Sunday, 18 October 2009
Keeping the Witch from the Door...or out of the Chimney!
I read an amusing piece by Amanda Vickery in the latest issue of the BBC History Magazine on anti-witch precautions in old England. Occasionally, when an old building is demolished or undergoes extensive remodelling, baskets or bottles are discovered containing an assortment of bizarre items. After a fire at Lauderdale House in Highgate a basket was found to contain two shoes, a candlestick, two strangled chickens and what must originally have been two squawking chickens, walled up alive when the place was built in 1600. In 2004 a seventeenth century ‘witch bottle’ was found in Greenwich, containing nails, fingernail clippings and urine.
Offerings like this are most commonly discovered near fireplaces or doorways, or buried outside under the front doorstep. In essence they were sacrifices and precautions, an attempt to seal up the most vulnerable entry points against the ingress of ghosts, demons, fairies and witches!
Going right back in time houses were perceived a little like living entities. The windows were the eyes, the doors the mouth, the hearth the heart or the soul. All apertures, and all points of vulnerability.
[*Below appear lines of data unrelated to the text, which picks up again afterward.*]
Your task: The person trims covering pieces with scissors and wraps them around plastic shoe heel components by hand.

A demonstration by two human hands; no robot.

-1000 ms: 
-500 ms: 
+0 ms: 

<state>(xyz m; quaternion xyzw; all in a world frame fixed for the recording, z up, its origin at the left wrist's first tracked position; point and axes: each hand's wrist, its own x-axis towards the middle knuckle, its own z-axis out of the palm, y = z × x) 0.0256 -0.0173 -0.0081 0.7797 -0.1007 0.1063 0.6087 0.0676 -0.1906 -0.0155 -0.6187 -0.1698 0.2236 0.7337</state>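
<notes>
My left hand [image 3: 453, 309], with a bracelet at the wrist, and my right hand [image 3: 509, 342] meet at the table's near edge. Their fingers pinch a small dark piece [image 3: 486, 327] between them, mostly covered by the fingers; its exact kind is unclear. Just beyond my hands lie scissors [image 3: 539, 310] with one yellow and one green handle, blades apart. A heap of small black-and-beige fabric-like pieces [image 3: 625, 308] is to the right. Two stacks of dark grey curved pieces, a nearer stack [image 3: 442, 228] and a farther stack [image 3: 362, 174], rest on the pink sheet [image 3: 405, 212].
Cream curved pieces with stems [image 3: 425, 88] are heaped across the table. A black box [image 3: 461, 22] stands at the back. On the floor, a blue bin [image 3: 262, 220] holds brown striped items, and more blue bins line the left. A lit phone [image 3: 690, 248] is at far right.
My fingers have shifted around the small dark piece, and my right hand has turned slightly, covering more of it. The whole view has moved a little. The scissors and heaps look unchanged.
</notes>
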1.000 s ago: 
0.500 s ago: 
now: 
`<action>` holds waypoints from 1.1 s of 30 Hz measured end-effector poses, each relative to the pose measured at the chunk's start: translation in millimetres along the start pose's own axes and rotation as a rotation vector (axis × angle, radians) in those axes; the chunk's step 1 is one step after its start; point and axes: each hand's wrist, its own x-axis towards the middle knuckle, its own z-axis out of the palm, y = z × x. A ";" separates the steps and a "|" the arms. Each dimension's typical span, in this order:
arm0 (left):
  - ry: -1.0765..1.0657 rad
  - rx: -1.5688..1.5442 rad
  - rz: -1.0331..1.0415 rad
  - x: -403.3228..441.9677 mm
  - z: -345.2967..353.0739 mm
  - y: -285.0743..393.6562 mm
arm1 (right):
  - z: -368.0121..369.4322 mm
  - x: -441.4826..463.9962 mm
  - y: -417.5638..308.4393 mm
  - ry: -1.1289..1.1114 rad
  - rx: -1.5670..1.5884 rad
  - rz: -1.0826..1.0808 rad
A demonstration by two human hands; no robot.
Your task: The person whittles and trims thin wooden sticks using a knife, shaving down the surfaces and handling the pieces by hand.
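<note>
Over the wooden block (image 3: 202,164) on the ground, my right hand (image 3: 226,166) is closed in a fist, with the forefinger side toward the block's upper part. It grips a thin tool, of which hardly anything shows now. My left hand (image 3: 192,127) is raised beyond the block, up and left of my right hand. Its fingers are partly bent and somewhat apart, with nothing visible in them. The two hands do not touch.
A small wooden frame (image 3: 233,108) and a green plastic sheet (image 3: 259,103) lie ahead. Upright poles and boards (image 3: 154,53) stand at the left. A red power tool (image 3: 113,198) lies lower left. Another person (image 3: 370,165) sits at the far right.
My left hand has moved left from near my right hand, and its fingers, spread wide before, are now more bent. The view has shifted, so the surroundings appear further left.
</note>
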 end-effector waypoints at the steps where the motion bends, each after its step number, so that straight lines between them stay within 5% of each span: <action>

It was commonly believed that witches would attack a house at the various weak-points, down the chimney, through the window or the door, just as demons entered the body through its orifices.
Although witchcraft as a criminal offence was abolished in 1736 the popular belief in malevolent magic continued for generations after. In the nineteenth century John Atkinson, a curate in Yorkshire, noted that local people were stripping the area of rowan to nail to their doors as ‘witch wood.’ Having done this they also burnt animal hearts at midnight while reciting the psalms.
Although such beliefs were more persistent in rural areas they were also to be found in London, where witch bottles were still being buried by the threshold or behind the hearth of new buildings right into the eighteenth century. Horseshoes as ways of hindering the power of witches were still nailed to doors in the 1790s.